YOUR ASSIGNMENT:
When you answer, copy every line of the listing below exactly.

[[ GIVEN DATA open ]]

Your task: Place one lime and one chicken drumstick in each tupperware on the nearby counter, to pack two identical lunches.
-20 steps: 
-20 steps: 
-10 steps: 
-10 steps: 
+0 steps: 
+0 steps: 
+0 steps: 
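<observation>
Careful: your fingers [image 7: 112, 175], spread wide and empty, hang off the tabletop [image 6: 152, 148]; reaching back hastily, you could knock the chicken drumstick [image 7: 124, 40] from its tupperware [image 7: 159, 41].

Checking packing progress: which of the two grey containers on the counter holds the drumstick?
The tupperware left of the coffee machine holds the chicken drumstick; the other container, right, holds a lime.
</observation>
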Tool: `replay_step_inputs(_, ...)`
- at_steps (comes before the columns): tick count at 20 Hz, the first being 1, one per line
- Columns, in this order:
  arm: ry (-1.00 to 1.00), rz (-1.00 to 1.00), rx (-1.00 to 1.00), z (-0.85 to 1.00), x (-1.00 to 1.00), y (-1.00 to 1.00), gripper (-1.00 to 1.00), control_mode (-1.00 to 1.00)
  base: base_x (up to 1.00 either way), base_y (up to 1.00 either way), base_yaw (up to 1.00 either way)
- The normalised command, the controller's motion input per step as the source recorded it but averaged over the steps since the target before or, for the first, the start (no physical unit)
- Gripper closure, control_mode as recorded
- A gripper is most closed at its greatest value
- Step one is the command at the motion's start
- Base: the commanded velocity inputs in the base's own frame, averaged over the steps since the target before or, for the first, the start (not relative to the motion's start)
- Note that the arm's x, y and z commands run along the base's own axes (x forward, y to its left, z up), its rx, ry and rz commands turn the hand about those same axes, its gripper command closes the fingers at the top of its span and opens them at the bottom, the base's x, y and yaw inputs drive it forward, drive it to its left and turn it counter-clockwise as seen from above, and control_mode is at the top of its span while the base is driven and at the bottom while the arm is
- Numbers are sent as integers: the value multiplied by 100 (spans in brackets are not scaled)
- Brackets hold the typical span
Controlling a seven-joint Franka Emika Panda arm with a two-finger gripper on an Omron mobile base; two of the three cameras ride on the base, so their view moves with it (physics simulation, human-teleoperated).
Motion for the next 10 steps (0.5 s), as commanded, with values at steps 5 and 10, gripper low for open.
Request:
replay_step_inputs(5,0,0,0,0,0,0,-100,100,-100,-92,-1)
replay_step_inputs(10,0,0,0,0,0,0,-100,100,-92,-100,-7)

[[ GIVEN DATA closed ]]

RESULT:
Your task: Place one lime and one chicken drumstick in each tupperware on the nearby counter, to pack two identical lunches.
-20 steps: 
-20 steps: 
-10 steps: 
-10 steps: 
+0 steps: 
+0 steps: 
+0 steps: 
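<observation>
Careful: your fingers [image 7: 112, 175], spread wide and empty, hang off the tabletop [image 6: 152, 148]; reaching back hastily, you could knock the chicken drumstick [image 7: 124, 40] from its tupperware [image 7: 159, 41].

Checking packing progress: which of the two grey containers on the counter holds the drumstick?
The tupperware left of the coffee machine holds the chicken drumstick; the other container, right, holds a lime.
</observation>
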Tool: `replay_step_inputs(_, ...)`
- at_steps (comes before the columns): tick count at 20 Hz, the first being 1, one per line
- Columns, in this order:
  arm: ry (-1.00 to 1.00), rz (-1.00 to 1.00), rx (-1.00 to 1.00), z (-0.85 to 1.00), x (-1.00 to 1.00), y (-1.00 to 1.00), gripper (-1.00 to 1.00), control_mode (-1.00 to 1.00)
  base: base_x (up to 1.00 either way), base_y (up to 1.00 either way), base_yaw (up to 1.00 either way)
- The normalised command, the controller's motion input per step as the source recorded it but averaged over the steps since the target before or, for the first, the start (no physical unit)
- Gripper closure, control_mode as recorded
- A gripper is most closed at its greatest value
- Step one is the command at the motion's start
- Base: the commanded velocity inputs in the base's own frame, averaged over the steps since the target before or, for the first, the start (not relative to the motion's start)
- Note that the arm's x, y and z commands run along the base's own axes (x forward, y to its left, z up), its rx, ry and rz commands turn the hand about those same axes, its gripper command closes the fingers at the top of its span and opens them at the bottom, the base's x, y and yaw inputs drive it forward, drive it to its left and turn it counter-clockwise as seen from above, and control_mode is at the top of its span while the base is driven and at the bottom while the arm is
- Numbers are sent as integers: the value multiplied by 100 (spans in brackets are not scaled)
- Brackets hold the typical span
Controlling a seven-joint Franka Emika Panda arm with a two-finger gripper on an Omron mobile base; two of the three cameras ride on the base, so their view moves with it (physics simulation, human-teleoperated).
Motion for the next 10 steps (0.5 s), as commanded, with values at steps 5 and 10, gripper low for open.
Request:
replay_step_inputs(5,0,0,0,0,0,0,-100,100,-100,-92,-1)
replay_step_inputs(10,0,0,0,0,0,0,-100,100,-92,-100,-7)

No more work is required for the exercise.